>>>>

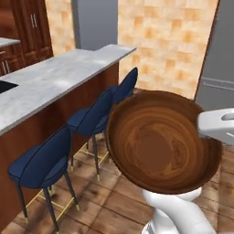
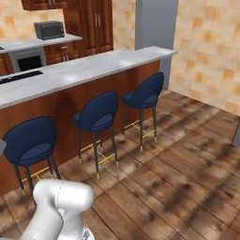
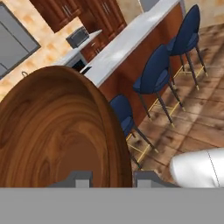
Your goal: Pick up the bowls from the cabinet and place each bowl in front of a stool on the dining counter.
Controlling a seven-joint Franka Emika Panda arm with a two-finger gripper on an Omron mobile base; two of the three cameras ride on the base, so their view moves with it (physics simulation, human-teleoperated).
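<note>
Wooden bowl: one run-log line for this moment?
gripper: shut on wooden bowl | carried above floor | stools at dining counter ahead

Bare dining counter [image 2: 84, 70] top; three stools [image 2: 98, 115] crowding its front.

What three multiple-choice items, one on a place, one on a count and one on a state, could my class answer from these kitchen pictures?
1. Where do the stools stand?
A. Along the counter
B. Beside the microwave
C. On top of the counter

2. How many stools are there?
A. Two
B. Three
C. Five

3. What is the state of the wooden bowl?
A. Resting on the counter
B. Lying on the floor
C. Held up in the air by the gripper

Answers:
1 A, the stools line the counter's wooden side on the floor.
2 B, three blue seats show in a row.
3 C, the hand view shows the fingertips at the bowl's rim, and the bowl is tilted above the floor.
</note>
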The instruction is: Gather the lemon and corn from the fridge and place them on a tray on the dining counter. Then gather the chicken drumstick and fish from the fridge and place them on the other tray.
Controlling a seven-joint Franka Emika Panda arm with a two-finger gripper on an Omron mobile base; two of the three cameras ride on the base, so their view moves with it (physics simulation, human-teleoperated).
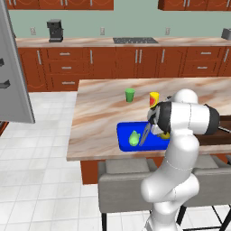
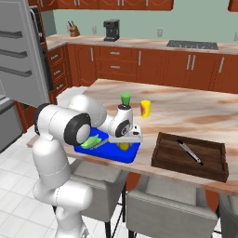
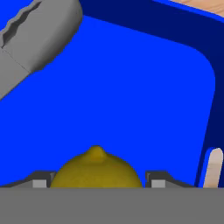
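Marble dining counter [image 1: 103, 113], blue tray [image 3: 131, 87]; pincer [image 3: 96, 180] fingers apart, flanking lemon [image 3: 97, 170]; white tile floor [image 1: 40, 180].

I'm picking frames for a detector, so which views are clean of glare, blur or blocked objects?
All three are rendered, evenly lit, no glare or motion blur. Left base view: the arm covers part of the blue tray. Right base view: wooden tray unobstructed. Hand view: lemon cut off at the bottom between the gripper fingertips.

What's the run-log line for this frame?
stage: lemon drop-off | gripper: astride lemon, over blue tray | corn: in tray | brown tray: no food
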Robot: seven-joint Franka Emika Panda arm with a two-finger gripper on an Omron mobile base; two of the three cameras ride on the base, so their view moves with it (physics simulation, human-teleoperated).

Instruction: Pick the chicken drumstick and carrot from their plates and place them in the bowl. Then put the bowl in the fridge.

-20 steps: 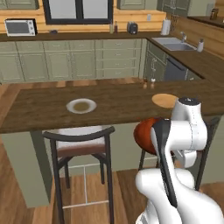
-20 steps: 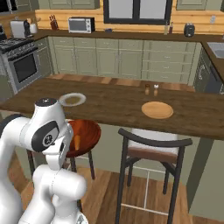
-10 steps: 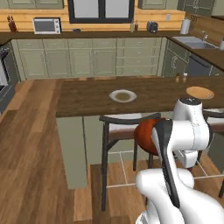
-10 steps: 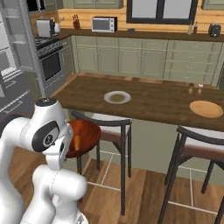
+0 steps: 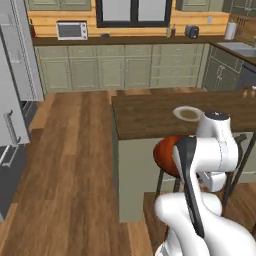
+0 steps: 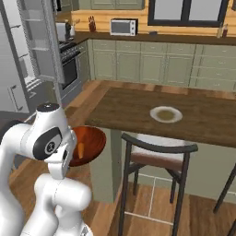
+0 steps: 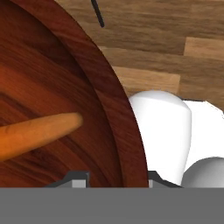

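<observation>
While the arm is rising from the lower right of the left base view, the bowl (image 5: pixel 164 154) is showing as a reddish-brown curve just behind the white forearm, held off the floor and below the edge of the wooden counter (image 5: pixel 145 117). Its inside is hidden here. A pale plate (image 5: pixel 188 113) is lying on the counter behind it, and the fridge (image 5: pixel 12 95) is standing at the far left with its door hanging open.

In the right base view the bowl (image 6: pixel 88 144) is sitting beside the arm's head joint, clear of the counter (image 6: pixel 133 110), and its dark inside is facing the camera — a small orange streak, the carrot (image 6: pixel 81 149), is lying within. The plate (image 6: pixel 166 114) is resting on the counter above a stool (image 6: pixel 156 159). The open fridge (image 6: pixel 18 60) is standing at upper left.

In the hand view the gripper (image 7: pixel 113 177) is straddling the bowl's rim (image 7: pixel 118 127) — one fingertip inside, one outside, closed narrowly onto the wall. The carrot (image 7: pixel 35 133) is lying on the bowl's floor, tip pointing toward the rim. No drumstick can be made out.
</observation>
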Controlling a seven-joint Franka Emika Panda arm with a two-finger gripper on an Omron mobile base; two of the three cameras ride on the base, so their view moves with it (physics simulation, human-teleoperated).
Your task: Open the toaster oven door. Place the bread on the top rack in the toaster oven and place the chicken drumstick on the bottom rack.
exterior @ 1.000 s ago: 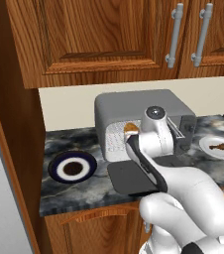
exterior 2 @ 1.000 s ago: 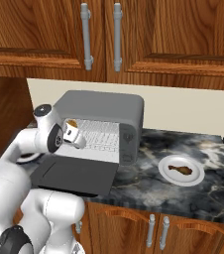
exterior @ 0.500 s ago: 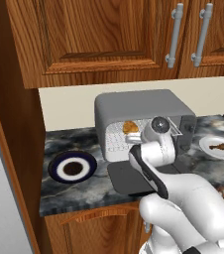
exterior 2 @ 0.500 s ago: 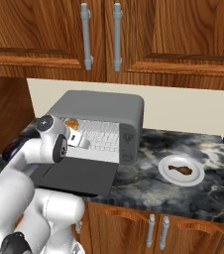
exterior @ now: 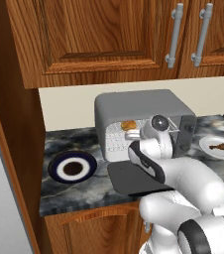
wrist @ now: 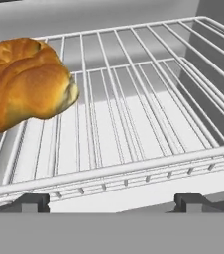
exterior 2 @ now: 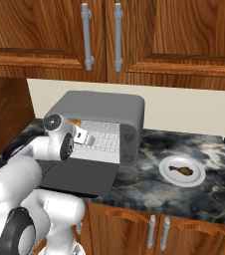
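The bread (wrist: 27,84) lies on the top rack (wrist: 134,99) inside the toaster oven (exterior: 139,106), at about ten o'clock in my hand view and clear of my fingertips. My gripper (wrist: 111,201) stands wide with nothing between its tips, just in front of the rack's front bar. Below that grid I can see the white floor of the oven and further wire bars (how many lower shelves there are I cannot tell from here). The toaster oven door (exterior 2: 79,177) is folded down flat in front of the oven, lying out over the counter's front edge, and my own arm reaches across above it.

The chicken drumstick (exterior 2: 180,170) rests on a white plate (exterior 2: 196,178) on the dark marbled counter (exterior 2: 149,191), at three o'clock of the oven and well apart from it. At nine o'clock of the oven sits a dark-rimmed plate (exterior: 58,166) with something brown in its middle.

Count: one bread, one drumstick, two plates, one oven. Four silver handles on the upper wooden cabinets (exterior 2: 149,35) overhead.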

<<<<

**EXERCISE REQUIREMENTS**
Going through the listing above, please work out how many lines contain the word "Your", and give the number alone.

**RESULT OF THIS TASK**
2